A cylinder Area is 60cm^2, What`s the largest and the smallest possible volume.?

Question

Using Calculus: If the surface area of a cylinder including both ends is 60cm^2, what is the largest and smallest volume possible?

Answer 1

Write an equation for the volume of the cylinder in terms of the radius.

A = 2(pi)r^2 + 2pi(r)(h)

60 = 2(pi)r^2 + 2pi(r)(h)

30 = (pi)r^2 + pi(r)(h)

Solve for h

30 - (pi)r^2 = pi(r)(h)

30/(pi(r)) - r = h

Substitute into the Volume formula for h.

V = pi(r^2)(h)

V = pi(r^2)[ (30/(pi(r)) - r ]

Take the derivative of this function and find the critical points to locate the minimum(s) or maximum (don't forget to find zeros in this case because r can't be negative)

Or, graph it and locate the minimum(s) or maximum.

The maximum is 35.682 cm^3 which occurs when r = 1.784 cm.

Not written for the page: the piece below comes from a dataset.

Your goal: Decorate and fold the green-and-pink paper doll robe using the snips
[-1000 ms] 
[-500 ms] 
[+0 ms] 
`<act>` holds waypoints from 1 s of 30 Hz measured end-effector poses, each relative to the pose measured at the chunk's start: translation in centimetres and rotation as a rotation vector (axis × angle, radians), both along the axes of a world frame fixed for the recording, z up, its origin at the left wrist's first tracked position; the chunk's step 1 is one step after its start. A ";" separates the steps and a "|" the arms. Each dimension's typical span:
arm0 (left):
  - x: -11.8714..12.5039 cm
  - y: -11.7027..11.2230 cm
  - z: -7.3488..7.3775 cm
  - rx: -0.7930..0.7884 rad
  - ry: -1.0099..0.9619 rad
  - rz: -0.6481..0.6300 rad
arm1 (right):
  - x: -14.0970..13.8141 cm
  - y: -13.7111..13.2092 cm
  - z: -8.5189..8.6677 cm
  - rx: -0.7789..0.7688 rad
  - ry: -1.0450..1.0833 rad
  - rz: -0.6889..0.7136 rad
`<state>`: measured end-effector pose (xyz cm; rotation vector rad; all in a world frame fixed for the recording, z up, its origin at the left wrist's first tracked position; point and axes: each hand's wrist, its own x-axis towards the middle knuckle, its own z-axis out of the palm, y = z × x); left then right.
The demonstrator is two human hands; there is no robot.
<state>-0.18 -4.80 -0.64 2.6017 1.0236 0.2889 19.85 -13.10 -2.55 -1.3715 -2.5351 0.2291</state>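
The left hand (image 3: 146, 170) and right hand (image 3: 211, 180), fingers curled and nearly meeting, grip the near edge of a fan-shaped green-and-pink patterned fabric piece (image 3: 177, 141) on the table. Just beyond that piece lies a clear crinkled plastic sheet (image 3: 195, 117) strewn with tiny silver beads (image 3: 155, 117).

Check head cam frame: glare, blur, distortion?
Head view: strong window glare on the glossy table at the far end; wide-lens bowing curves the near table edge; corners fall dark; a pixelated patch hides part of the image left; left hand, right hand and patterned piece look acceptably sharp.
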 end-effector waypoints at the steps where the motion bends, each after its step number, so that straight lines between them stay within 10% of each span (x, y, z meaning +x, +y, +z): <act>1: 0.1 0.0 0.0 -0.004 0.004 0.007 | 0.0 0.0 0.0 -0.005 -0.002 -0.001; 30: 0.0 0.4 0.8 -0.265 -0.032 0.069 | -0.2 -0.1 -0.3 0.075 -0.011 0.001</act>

The minimum is zero (or has a limit of zero, some will argue that it doesn't exist at zero.. and in that case there is no 'smallest' volume)... and these occur at r = 0 cm and r = 3.090 cm.

Answer 2

permit the radius and height of the inscribed cylinder be R and H. Now, R and H are related to r and h as follows: seem at how the inscribed cylinder ameliorations as a function of H: As H will enhance, R decreases -- it somewhat is, the cylinder gets narrower because it gets taller until, while H is as tall via fact the cone, its radius R is 0. while R = r, H = 0, and while H = h, then R = 0. In the two of those severe cases, the quantity of the cylinder is 0. we'd desire to discover the fee for H and R such that pi R^2 H is at a optimal. H is a function of R, and for 0 < R < r, H(R) = h - R(h/r) So, the quantity of the cylinder V(H, R) = pi R^2 H = -pi R^2 h (R - r)/r V' = -pi R h (3R-2r)/r R = 0, 2/3 r. via fact R = 0 is the degenerate case, our optimal happens the place R = 2/3 r. H(2/3 r) = h - (2/3 r)(h/r) = h / 3. So, our optimal happens at pi (2/3 r)^2 (h / 3), or at 4/27 pi h r^2

Answer 3

The smallest volume is zero. Then the cylinder ends would each be 30 cm^2, and the height would be zero. This happens at R^2 = 60 / (2pi).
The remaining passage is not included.